– Ух, х-хорошая! У кого брал?!
– Мама делала, – пояснил простодушный Туркеня. – Называется «Пой, петушок!».
– Кто называется?
– Это дедушка Михась любит каждому сорту давать имена. Ещё есть «Бей, барабан!»… Да разных много. Только «Барабан» идёт на экспорт. У нас его поляки покупают, потом клеят свои этикетки и перепродают немцам. Только у них называется уже не «Бей, барабан!», а «Катастрофа гуманитарна», и на этикетке пароход вверх ногами.
– А чего тебе её не прислали? – спросил Полещук, заедая с газеты. – Катастрофу эту?
– Для «Катастрофы» нужна специальная закуска, – сообщил Туркеня. – Простая закуска от неё не защищает. – И пожаловался: – Поляки покупают у нас по 10 злотых, а немцам продают по 50 марок, сволочи!
Поругали поляков. Полещук вспомнил, что Ленин тоже никогда не любил поляков. Бывало, не пропустит случая, чтобы не погнаться за поляком и не ударить по спине палкой. Без палки и не гулял.
– Ну, – сказал Полещук, – за тебя, Туркеня, выпили. Давай выпьем за него. Если бы не он, на земле не было бы мира, а были бы одни поляки!
– Можно я стихи про Ленина скажу, я в школе запомнил.
– Давай, Туркеня, дуй стихами, я люблю!
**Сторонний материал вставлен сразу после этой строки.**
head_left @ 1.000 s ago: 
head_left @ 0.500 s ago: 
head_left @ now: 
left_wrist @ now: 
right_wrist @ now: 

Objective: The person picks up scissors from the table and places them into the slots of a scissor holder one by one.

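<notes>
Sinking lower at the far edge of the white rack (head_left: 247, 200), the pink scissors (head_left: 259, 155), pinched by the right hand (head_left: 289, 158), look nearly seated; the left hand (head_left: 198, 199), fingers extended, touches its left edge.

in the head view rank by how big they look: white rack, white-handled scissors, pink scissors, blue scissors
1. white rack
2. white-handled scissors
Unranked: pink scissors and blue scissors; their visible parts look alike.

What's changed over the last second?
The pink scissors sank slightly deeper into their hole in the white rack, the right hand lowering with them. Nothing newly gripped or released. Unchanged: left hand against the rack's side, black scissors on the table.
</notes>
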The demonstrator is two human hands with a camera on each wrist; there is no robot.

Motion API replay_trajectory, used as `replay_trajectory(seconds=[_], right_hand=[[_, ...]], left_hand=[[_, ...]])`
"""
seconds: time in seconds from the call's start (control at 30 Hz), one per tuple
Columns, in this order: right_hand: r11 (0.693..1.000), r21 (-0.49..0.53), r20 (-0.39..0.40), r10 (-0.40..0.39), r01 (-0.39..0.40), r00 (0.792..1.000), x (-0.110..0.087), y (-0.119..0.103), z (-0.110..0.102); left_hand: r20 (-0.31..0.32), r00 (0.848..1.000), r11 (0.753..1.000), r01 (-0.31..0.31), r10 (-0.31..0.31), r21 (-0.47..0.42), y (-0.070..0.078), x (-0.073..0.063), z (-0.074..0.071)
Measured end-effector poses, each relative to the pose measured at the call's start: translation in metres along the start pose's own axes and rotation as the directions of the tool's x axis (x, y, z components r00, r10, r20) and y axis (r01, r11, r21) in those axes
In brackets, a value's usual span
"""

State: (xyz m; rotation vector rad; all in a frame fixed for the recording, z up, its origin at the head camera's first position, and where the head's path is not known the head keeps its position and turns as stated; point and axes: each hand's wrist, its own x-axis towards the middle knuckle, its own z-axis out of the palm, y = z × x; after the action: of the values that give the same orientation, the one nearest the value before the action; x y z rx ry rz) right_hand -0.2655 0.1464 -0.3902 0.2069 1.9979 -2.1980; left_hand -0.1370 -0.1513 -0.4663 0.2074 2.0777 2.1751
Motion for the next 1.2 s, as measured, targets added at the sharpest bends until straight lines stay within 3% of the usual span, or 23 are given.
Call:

Если стоящие – запишу в дембельский альбом!
Туркеня поднял руку со стаканом, посмотрел на крытого кумачом вождя и сказал прозой:
– Товарищ сержант, – сказал он. – Гляньте, он смотрит!
Полещук повернулся в сторону лежачего вождя и онемел – на бледном лице вождя буквально горели два глаза. И глаза те, нехорошие и немигающие, были устремлены прямо на них.
В этом месте занавес временно закрывается.
Глава 3
Некто Алик Гликман служил артистом в одном погорелом театре и не блистал там ничем. То есть блистал, но не талантом, а большой лысиной, чуть не с восьмого класса средней школы и благодаря которой, кстати, пользовался нелогичным успехом у озабоченных одноклассниц. А ещё в гриме он был страшно похож на вождя мирового пролетариата. Его, собственно, за это в театре и держали. А ещё Алик был юмористом-хохмачом. Например, однажды после премьеры мюзикла «Да Ленин всех вас передушит!» они со Стасиком, исполнявшим роль Дзержинского, надрались в театральном буфете, а затем пошли в город «водить козу». В костюмах и гриме. И конечно, нарвались. Любопытно, что Стасика-Дзержинского никто не узнавал, хотя был он тощий, в знаменитой шинели до пят, и даже в двух местах размахивал крашеным бутафорским наганом, требуя революционной законности. Законность он требовал от швейцара одного из ресторанов, в который их с Лениным не пускали, якобы Дзержинский без галстука. Стасик, войдя в образ, размахивал револьвером перед носом швейцара, на что тот покорно моргал, говоря: «Без галстуков не положено!» Алик Гликман мерил пространство перед входом мелкими ленинскими шажками, ругал швейцара «иудушкой» и кричал: «Театр! ты понимаешь, скотина, что такое театр?!» Пока рассвирепевший швейцар не отодвинул Стасика-Дзержинского вместе с револьвером, спустился к Ленину, взял его за жилетку и громко крикнул в лицо: «Какой театр?! Ты же сам говорил: «Из всех искусств для нас важнейшим является кино»! Говорил, вспомни?!» И пихнул вождя в грудь.
Вождь упал на мокрый асфальт.
– Стгелять, – кричал он, лёжа на спине, суча ногами в казённых штанах. – Стгелять всех, как бешеных собак!
Поднявшись на карачки, он сбился с мысли и предлагал стрелять всех, как бешеных кур! Короче, и в милиции сильно удивлялись живому Ленину, а у Дзержинского даже наган не отобрали, какой факт добил его окончательно. Потому что перед этим и в троллейбусе все показывали пальцем не на него, а на Алика-Ленина, хотя Дзержинский совал водителю в зубы пресловутый наган, пытаясь экспроприировать выручку.